LEAK: EU must step up Single Market enforcement, states tell Commission

The European Union must step up the application and enforcement of Single Market law or risk losing ‘credibility and effectiveness’, according to a leaked paper to the EU executive signed by 14 member states.

The European Union must step up the application and enforcement of Single Market law or risk losing ‘credibility and effectiveness’, according to a leaked paper to the EU executive signed by 14 member states.

The paper, obtained by EURACTIV, complains that “a lack of clarity, consistence, inadequate implementation, poor enforcement and lack of compliance undermine the EU’s credibility and effectiveness”.

The document, which was sent to the Commission on Tuesday (21 January), is signed by Belgium, the Czech Republic, Denmark, Estonia, Finland, Latvia, Lithuania, Luxembourg, the Netherlands, Poland, Portugal, Slovakia, Slovenia and Sweden.

Notably, the group does not include Germany, France, Italy or Spain, the bloc’s largest economies.

The paper also calls for the introduction of a new watchdog – a ‘Task Force for Enforcement of Single market legislation’ – to police the enforcement and national compliance with EU law, alongside other tools such as impact assessment to scoreboards and online toolkits.

It is not the first time the EU executive has been exhorted to focus on Single Market reform by the group of predominantly northern European states.
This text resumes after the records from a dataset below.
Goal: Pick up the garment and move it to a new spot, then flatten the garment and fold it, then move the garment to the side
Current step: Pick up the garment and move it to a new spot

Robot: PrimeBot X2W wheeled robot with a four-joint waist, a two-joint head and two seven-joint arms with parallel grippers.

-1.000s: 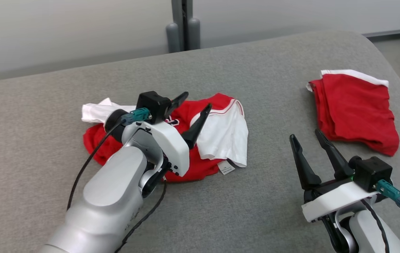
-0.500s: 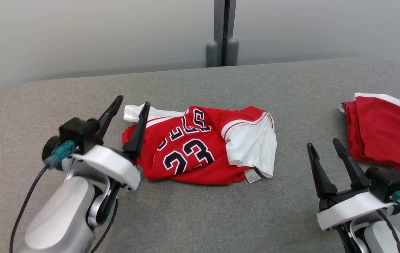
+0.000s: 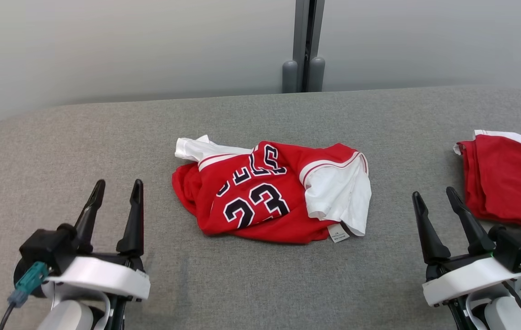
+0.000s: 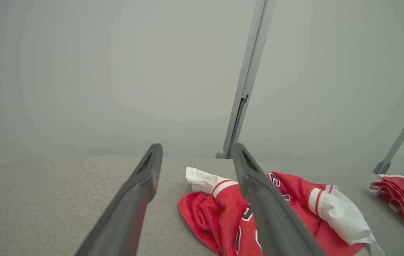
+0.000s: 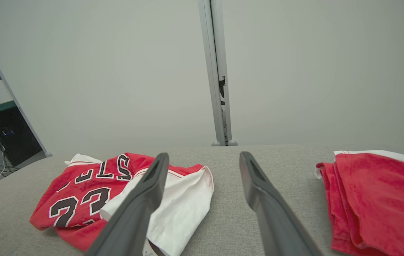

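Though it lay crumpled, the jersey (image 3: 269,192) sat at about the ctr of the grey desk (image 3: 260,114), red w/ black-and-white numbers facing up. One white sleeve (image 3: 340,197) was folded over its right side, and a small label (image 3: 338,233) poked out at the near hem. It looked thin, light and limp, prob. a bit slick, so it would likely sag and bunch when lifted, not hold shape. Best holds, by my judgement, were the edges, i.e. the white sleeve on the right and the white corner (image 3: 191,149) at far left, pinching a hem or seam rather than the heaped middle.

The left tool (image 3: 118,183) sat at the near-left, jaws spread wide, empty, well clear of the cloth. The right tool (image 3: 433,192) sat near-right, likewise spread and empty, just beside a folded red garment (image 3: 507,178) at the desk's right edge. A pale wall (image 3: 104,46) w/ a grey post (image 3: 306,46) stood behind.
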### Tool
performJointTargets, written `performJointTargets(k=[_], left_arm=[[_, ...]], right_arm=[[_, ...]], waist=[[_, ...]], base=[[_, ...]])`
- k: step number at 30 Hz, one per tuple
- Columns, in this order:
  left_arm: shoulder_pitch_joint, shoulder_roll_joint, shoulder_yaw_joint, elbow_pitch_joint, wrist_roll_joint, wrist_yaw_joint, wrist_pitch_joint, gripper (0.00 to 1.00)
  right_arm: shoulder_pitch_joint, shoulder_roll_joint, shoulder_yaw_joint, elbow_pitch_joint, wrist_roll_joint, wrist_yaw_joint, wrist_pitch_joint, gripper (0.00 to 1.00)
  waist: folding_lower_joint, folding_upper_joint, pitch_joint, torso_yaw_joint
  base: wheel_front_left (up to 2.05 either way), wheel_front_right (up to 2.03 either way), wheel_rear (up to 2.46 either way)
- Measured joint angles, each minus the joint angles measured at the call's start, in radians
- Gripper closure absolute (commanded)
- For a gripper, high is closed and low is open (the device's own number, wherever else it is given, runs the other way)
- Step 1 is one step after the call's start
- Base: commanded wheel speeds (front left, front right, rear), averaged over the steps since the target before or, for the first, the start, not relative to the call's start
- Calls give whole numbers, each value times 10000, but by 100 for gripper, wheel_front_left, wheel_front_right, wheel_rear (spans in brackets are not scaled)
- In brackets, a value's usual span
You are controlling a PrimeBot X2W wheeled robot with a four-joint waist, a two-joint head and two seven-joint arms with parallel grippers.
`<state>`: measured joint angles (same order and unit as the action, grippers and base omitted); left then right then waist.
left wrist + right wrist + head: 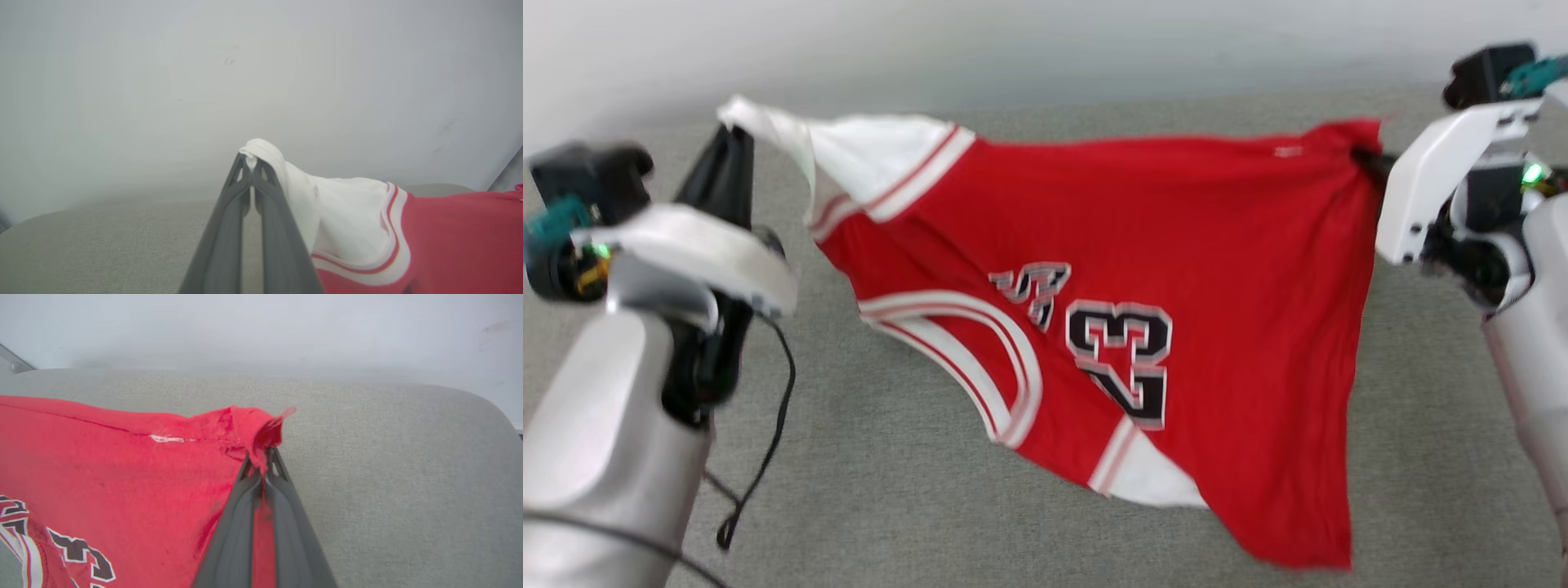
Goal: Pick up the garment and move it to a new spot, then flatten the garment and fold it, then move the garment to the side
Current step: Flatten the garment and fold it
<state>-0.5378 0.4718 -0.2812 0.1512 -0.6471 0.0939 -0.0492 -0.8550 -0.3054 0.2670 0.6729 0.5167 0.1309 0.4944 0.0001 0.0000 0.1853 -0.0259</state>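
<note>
The garment (1176, 269), a red jersey with white sleeves, striped trim and a black "23" print, hangs stretched between my two grippers above the grey surface. My left gripper (731, 139) is shut on a white sleeve tip at the upper left; the left wrist view shows that sleeve (327, 216) bunched over the closed left gripper (250, 161). My right gripper (1372, 163) is shut on the red hem corner at the upper right; the right wrist view shows red cloth (122, 457) pinched in the right gripper (261, 457). The garment's lower part sags toward me.
A grey fabric-covered surface (890, 490) lies under the garment, with a pale wall (1013, 49) behind its far edge. A black cable (768, 441) dangles from my left arm over the surface at the lower left.
</note>
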Motion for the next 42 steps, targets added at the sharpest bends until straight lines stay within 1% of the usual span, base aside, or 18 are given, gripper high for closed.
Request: performJointTargets(k=[7,12,14,16,21,22,25,26,27,28,29,31,32,33,37,39,42], left_arm=[[-3094,-800,79,2874,-265,-414,-71,100],[-5541,-803,107,4401,-54,-784,-445,100],[-6505,-811,148,4857,10,-859,-564,100],[-7380,-761,155,5281,150,-849,-635,100],[-9368,-719,209,5931,318,-792,-711,100],[-10113,-660,176,6057,460,-813,-752,100],[-11127,-627,157,6209,541,-828,-761,100],[-11127,-627,157,6209,541,-828,-761,100],[-11700,-640,113,6278,577,-869,-784,100],[-11929,-650,71,6307,635,-903,-771,100],[-12367,-654,-38,6479,725,-997,-825,100],[-12537,-658,-125,6608,800,-1035,-836,100],[-12537,-658,-125,6608,800,-1035,-836,100],[-12587,-683,-203,6792,815,-1127,-905,100],[-12400,-771,-253,7248,725,-1346,-1137,100],[-12107,-788,-314,7465,713,-1480,-1254,100],[-11338,-872,-368,7791,575,-1676,-1442,100]], right_arm=[[-1684,255,-702,769,-393,0,-1308,100],[-3337,360,-1139,1062,-746,0,-2100,100],[-4045,395,-1233,1043,-754,0,-2320,100],[-4653,393,-1313,1012,-830,2,-2594,100],[-6199,261,-1641,1110,-982,2,-2782,100],[-6841,247,-1724,1070,-1057,2,-2878,100],[-7659,226,-1820,1009,-1152,2,-2928,100],[-7659,226,-1820,1009,-1152,2,-2928,100],[-8109,194,-1873,959,-1181,2,-2980,100],[-8283,171,-1866,926,-1221,2,-3003,100],[-8641,161,-1804,924,-1235,2,-3081,100],[-8788,173,-1682,917,-1231,2,-3145,100],[-8788,173,-1682,917,-1231,2,-3145,100],[-8807,196,-1563,955,-1185,0,-3267,100],[-8625,286,-1189,1254,-1001,2,-3402,100],[-8428,314,-926,1413,-872,0,-3553,100],[-7758,403,-431,1714,-612,0,-3791,100]], waist=[[-1,0,-272,-329],[0,0,118,-475],[0,0,366,-516],[0,0,655,-544],[0,0,1474,-552],[0,0,1864,-534],[0,0,2494,-496],[0,0,2494,-496],[0,0,2937,-459],[1,0,3159,-439],[1,0,3805,-378],[1,0,4218,-348],[1,0,4218,-348],[1,0,4612,-317],[2,-1,5203,-273],[2,0,5359,-267],[2,-1,5253,-310]], base=[[0,0,0],[0,0,0],[0,0,0],[0,0,0],[0,0,0],[0,0,0],[0,0,0],[0,0,0],[0,0,0],[0,0,0],[0,0,0],[0,0,0],[0,0,0],[0,0,0],[0,0,0],[0,0,0],[0,0,0]])
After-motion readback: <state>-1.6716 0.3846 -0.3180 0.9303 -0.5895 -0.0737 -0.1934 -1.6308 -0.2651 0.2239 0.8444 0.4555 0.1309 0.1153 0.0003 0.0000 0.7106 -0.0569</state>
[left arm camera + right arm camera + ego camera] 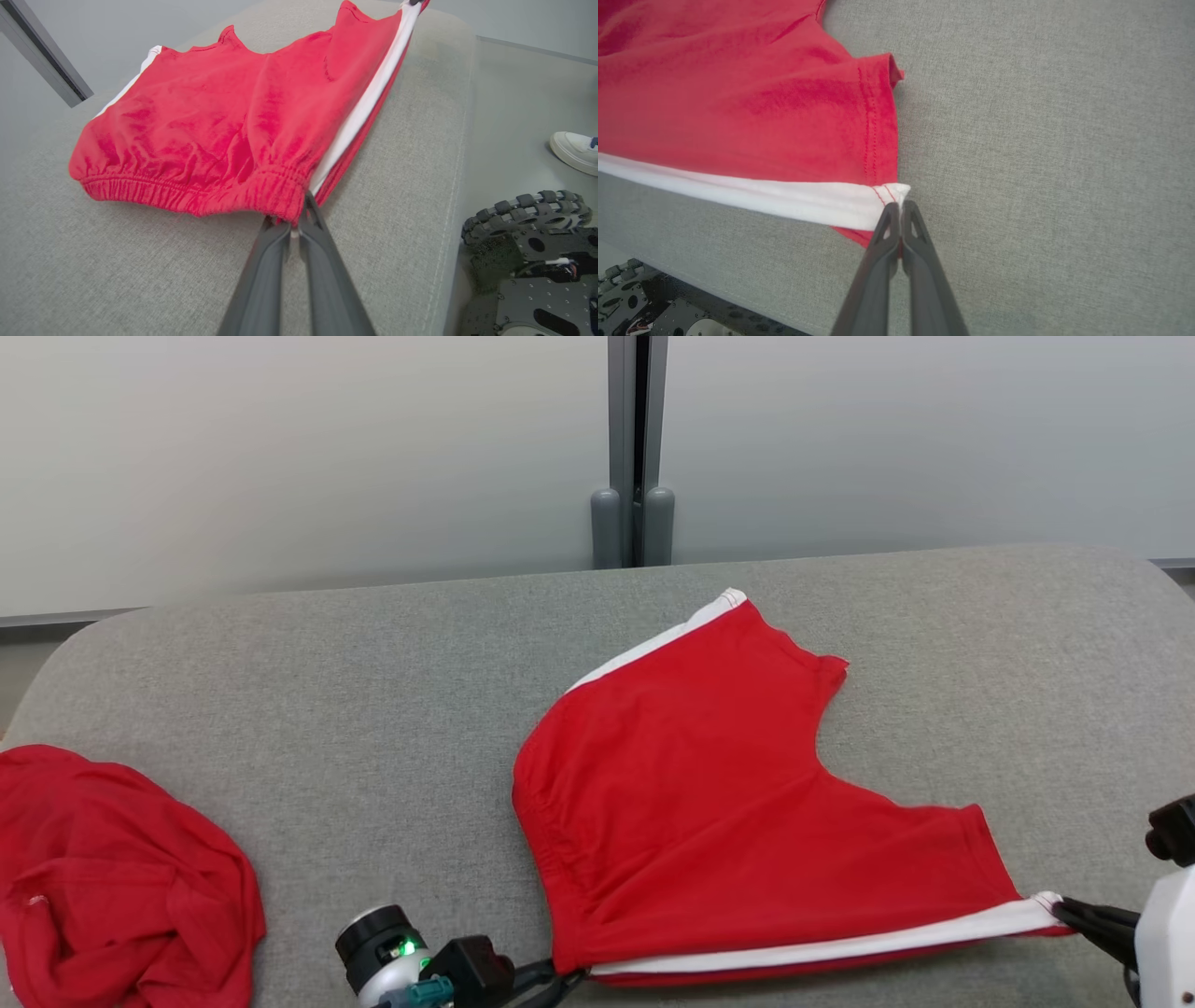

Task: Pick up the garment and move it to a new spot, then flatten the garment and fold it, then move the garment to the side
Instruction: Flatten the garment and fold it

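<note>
Red shorts (709, 803) lie spread on the grey pad (327, 709), their white stripe (822, 947) stretched straight between the grippers. The left gripper (565, 977) pinches the waistband corner, and the right gripper (1064, 907) pinches the leg hem. A crumpled red cloth (112, 877) sits well apart, left. The left wrist view adds a white shoe (574, 149) and a wheel (523, 214).

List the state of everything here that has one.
red shorts, spread out on the grey cushion, white-striped near edge taut between both grippers.
left gripper, shut on the waistband corner of the red shorts.
right gripper, shut on the leg-hem corner of the red shorts.
other red garment, crumpled in a heap at the cushion's left end.
</note>
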Controlling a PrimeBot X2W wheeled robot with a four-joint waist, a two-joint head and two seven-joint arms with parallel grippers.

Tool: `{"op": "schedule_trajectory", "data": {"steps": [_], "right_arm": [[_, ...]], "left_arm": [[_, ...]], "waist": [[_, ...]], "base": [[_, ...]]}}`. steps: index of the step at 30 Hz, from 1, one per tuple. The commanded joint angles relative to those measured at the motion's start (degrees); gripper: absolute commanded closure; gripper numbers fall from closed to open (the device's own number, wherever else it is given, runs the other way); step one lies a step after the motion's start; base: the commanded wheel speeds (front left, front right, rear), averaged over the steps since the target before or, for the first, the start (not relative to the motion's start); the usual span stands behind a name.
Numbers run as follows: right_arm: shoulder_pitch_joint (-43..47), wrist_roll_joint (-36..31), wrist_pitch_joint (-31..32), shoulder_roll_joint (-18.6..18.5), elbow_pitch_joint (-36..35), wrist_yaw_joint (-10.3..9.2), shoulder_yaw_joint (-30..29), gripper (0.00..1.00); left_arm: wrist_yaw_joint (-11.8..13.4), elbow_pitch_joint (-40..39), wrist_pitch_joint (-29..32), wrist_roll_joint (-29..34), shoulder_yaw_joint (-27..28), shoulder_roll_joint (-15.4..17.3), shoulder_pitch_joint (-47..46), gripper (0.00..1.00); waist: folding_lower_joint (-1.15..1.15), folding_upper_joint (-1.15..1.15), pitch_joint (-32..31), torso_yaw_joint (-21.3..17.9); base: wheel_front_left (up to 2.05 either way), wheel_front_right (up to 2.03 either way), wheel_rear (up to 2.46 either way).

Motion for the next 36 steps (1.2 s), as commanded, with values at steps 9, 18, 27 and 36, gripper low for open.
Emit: {"op": "schedule_trajectory", "data": {"steps": [9,18,27,36], "right_arm": [[1.4,1.4,2.5,-5.4,-5.8,-0.05,-4.5,1.0],[-6.0,-2.3,3.5,-0.1,-3.3,-0.04,-11.0,1.0],[-18.5,-7.9,4.8,4.5,1.7,-0.03,-14.1,1.0],[-30.6,-13.6,4.3,6.1,6.7,-0.03,-13.7,1.0]], "left_arm": [[0.1,-4.7,1.0,-2.6,-1.0,2.2,0.6,1.0],[0.5,-3.9,0.2,-2.3,3.3,-0.8,-6.6,1.0],[1.1,-1.8,-0.2,-0.1,8.1,-4.4,-12.7,1.0],[0.6,2.3,-0.2,1.7,13.2,-9.3,-17.8,1.0]], "waist": [[0.0,0.0,0.6,0.5],[0.0,0.0,4.8,4.5],[0.0,0.0,12.0,8.3],[0.0,0.0,20.3,12.4]], "base": [[0.0,0.0,0.0],[0.0,0.0,0.0],[0.0,0.0,0.0],[0.0,0.0,0.0]]}}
At an EU summit last March, leaders called on the Commission to develop by March 2020 a long-term action plan for better implementation of single market rules, following a letter signed by 17 prime ministers.

The Single Market is still viewed by many member states as the EU’s biggest achievement, and has boosted the bloc’s GDP by an estimated 8-9%. But promises of Single Market reform were notably absent from the mission letters and statement by newly elected Commission President Ursula von der Leyen.

The paper adds that “entrepreneurs indicate that better enforcement and more uniform application of existing rules would be an important contribution to lifting barriers to trade”.

Many countries have long complained that national enforcement of EU law is inconsistent

Cyprus, Belgium, and Spain had the highest amount of open cases of late transposition of EU law, whereas the fewest were open in Estonia, Denmark and Italy.

Meanwhile, Spain, Italy, and Germany had the highest number of cases pending for incorrect transposition and/or wrong application of EU law, while Estonia had the lowest total number of open cases, according to the most recent ‘Annual report on Monitoring the Application of EU law’ and Single Market Scoreboard published last July.

“Enforcement of Single Market legislation is a joint task, and the political ownership should be increased,” the paper argued.